January–February 2015        

Unite demands that the government treat young workers equally

Unite has reiterated its call for the minimum wage to be increased to €9.65 an hour for all workers. With one in every five people at work suffering deprivation, tackling poverty pay must be the priority.
     At present the cut-rate minimum wage payable to young workers and first-time workers is €6.92 per hour in the first year of employment and €7.79 in the second year, as opposed to €8.65 for “experienced adult workers.” A report by the Council of Europe found that the cut-rate minimum wage for young and first-time workers is not enough to ensure a decent standard of living. Commenting on this, the regional secretary of Unite, Jimmy Kelly, called on the government to ensure that its forthcoming review of the minimum wage abolishes any age discrimination. He also reiterated the union’s call for an increase of €1 in the minimum wage.
     “At €8.65 per hour Ireland’s minimum wage is already substantially below the living-wage figure of €11.45 calculated last year.
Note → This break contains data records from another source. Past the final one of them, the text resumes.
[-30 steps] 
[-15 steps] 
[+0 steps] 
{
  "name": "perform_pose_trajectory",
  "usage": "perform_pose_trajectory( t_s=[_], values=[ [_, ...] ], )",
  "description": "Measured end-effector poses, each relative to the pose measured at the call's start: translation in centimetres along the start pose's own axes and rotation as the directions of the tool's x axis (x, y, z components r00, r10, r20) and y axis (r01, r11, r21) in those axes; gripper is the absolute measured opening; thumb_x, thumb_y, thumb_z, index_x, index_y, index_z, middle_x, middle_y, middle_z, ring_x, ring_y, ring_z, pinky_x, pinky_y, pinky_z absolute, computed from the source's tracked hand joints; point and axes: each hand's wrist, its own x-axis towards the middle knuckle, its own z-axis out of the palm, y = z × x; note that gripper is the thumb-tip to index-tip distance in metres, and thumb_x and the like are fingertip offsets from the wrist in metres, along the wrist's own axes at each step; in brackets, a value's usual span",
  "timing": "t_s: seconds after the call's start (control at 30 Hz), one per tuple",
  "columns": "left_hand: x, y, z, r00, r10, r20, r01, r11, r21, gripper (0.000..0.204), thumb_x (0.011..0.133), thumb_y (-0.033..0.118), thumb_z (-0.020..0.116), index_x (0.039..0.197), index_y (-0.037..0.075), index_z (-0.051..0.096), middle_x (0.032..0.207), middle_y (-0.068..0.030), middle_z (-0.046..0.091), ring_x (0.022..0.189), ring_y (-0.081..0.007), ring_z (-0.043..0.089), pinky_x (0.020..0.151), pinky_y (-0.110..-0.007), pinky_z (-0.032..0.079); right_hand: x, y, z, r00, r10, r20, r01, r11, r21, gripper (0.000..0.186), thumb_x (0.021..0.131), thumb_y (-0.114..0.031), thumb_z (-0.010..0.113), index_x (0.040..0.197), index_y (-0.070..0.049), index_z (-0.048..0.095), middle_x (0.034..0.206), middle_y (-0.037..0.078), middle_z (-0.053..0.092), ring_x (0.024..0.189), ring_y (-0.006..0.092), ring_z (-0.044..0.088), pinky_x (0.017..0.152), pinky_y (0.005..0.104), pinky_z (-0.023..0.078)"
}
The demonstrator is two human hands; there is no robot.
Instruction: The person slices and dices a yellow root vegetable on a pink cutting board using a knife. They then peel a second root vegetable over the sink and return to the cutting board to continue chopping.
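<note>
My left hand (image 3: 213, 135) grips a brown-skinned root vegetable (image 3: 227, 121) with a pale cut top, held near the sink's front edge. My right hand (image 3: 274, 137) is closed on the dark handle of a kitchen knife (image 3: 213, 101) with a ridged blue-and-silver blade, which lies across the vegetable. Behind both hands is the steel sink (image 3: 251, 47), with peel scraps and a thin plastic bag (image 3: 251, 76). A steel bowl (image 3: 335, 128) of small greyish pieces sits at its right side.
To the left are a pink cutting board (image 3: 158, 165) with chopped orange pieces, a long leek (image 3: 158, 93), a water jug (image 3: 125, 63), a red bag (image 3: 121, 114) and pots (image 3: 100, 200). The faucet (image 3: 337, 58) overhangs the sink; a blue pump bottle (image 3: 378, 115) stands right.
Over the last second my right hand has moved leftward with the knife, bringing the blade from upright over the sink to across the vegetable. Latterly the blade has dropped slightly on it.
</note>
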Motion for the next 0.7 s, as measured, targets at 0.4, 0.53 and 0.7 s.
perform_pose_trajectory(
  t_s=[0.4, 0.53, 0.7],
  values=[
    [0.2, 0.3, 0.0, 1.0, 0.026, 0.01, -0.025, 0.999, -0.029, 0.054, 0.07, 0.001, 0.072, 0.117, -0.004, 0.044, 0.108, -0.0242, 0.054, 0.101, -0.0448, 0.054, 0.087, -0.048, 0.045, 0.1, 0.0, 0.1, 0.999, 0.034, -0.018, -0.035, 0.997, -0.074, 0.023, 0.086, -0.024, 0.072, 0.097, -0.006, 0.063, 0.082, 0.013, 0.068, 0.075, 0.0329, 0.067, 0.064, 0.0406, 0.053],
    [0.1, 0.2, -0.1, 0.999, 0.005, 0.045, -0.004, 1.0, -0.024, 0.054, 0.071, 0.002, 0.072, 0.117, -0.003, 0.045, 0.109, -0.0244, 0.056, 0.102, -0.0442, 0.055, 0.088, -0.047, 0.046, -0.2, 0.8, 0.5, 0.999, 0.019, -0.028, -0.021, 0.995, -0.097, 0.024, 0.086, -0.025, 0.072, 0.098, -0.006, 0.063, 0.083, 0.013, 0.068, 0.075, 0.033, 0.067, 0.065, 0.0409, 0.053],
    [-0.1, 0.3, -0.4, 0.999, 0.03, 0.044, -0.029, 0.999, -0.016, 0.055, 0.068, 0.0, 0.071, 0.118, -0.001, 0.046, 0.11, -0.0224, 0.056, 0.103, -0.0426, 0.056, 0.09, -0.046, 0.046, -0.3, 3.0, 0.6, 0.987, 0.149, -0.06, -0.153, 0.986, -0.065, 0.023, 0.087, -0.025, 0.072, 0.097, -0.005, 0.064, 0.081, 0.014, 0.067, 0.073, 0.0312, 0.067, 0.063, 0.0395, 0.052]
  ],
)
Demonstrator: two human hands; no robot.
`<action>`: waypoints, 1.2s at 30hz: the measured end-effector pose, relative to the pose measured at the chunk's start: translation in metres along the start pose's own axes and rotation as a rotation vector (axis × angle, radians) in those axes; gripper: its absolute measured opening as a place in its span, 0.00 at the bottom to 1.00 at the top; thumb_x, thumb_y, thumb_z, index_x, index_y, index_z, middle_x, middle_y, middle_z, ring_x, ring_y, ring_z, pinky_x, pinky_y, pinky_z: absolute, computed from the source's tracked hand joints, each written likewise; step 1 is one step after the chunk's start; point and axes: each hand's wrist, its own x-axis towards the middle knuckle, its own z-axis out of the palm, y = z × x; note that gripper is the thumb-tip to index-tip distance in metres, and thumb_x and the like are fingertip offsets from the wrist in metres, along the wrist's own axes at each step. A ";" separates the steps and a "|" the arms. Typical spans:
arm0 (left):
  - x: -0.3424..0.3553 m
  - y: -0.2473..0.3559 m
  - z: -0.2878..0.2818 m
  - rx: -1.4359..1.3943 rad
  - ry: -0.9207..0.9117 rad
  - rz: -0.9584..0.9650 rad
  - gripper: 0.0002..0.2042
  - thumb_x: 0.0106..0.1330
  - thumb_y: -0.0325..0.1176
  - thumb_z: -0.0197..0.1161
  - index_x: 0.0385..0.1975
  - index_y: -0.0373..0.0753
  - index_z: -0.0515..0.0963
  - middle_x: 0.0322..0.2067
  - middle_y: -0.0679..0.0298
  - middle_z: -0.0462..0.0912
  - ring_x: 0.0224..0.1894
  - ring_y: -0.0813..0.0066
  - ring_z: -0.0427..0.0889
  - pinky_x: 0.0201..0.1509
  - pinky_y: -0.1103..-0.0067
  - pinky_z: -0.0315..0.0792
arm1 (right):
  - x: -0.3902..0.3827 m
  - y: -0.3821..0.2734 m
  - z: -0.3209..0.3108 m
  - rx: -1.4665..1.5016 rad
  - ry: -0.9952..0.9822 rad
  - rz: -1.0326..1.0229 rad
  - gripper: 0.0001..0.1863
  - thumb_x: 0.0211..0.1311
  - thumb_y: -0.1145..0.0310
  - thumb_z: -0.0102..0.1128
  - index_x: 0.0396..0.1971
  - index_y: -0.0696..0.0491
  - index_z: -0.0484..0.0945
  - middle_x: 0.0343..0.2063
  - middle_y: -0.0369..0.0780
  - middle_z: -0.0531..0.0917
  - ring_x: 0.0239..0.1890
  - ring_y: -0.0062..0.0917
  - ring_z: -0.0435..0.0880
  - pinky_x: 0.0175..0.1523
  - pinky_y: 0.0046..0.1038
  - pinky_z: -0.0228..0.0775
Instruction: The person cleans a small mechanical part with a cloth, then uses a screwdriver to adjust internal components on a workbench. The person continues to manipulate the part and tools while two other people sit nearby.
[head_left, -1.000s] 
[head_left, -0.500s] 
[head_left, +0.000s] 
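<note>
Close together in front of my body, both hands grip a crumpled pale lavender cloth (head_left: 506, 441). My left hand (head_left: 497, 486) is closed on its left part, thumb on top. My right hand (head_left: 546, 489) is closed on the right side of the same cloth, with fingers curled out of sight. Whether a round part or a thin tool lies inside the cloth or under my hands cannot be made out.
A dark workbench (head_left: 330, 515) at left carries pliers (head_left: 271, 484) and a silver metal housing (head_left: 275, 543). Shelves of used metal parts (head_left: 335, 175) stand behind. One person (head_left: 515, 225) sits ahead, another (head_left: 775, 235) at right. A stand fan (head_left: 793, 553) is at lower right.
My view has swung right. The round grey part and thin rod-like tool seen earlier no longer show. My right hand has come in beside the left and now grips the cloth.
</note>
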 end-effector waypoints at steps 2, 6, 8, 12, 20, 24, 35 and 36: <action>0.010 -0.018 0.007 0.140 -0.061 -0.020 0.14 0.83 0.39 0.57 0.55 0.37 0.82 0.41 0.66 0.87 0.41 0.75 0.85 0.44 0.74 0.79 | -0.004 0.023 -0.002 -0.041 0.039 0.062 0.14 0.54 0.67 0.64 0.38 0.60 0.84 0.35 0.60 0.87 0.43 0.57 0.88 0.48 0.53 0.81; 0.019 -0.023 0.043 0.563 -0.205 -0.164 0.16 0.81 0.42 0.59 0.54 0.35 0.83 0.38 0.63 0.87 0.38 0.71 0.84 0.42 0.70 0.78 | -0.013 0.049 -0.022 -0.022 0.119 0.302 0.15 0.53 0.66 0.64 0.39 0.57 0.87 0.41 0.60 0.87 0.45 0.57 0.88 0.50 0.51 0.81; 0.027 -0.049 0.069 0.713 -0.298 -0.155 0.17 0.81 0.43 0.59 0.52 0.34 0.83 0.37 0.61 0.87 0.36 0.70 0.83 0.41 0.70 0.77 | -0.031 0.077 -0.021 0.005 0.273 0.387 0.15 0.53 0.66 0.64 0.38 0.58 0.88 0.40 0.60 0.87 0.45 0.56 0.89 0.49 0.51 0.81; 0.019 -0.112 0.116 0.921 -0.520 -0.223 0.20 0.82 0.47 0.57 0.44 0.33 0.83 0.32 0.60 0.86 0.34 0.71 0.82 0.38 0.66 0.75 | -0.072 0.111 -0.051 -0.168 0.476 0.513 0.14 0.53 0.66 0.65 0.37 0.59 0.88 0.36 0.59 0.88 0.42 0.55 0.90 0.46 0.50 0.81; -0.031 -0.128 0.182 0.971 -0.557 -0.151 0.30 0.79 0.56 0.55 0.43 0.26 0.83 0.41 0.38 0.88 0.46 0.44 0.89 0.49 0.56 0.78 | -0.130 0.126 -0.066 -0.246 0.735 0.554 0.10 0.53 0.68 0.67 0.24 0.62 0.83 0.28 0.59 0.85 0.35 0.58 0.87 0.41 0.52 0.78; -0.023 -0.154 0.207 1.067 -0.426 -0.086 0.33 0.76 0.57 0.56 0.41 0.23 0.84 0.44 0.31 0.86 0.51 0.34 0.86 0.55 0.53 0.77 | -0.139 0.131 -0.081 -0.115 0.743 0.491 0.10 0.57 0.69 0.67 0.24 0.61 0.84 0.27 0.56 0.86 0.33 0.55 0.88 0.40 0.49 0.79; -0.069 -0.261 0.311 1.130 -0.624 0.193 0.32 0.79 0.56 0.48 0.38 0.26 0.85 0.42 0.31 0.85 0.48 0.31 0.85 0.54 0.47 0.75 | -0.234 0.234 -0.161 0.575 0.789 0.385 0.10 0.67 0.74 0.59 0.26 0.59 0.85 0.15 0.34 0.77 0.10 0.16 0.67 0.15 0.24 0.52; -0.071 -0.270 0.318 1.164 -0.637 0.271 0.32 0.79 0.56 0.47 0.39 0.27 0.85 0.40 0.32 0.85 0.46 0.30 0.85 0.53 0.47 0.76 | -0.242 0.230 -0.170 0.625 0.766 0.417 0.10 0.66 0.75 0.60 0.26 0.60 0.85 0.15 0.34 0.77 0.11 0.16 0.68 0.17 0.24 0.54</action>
Now the Council of Europe has weighed in on the debate, pointing out that the cut-rate minimum wage payable to young workers is in breach of article 4 of the Social Charter, since it forces the young workers affected below the ‘decent remuneration’ threshold of 60 per cent of the net average wage.
     “In the year after the crisis began, young people suffered an earnings fall nearly four times as severe as the national average. They have been disproportionately hit by unemployment and emigration. They have had their social protection rates slashed by half. And many of those who do manage to find employment find themselves working on wages 20 per cent below the national minimum rate.
     “Unite has long urged the government to raise the minimum wage by €1 per hour, to €9.65 per hour, in order to lift people out of poverty and help kickstart a wage-led recovery. We are also calling on the government to ensure that the forthcoming review of the minimum wage abolishes any age discrimination.
     “At a time when one in five people in work suffer deprivation, tackling poverty pay must be a priority.”

     Laura Duggan, a Unite Youth activist, added:
     “The use of a three-tier minimum wage system strikes at the very core of what a minimum wage represents. It unfairly penalises young workers newly entering the work force at a time when finding work itself is a struggle. This, alongside the appalling abuses of Job Bridge and its ilk, highlights the second-class status of young workers in Ireland. This report simply demonstrates a fact already known to the majority of young workers: the state refuses to see them as full citizens who deserve the same rights and protections as all other workers and would prefer to force them into poverty and out of the country than to remedy that reality.”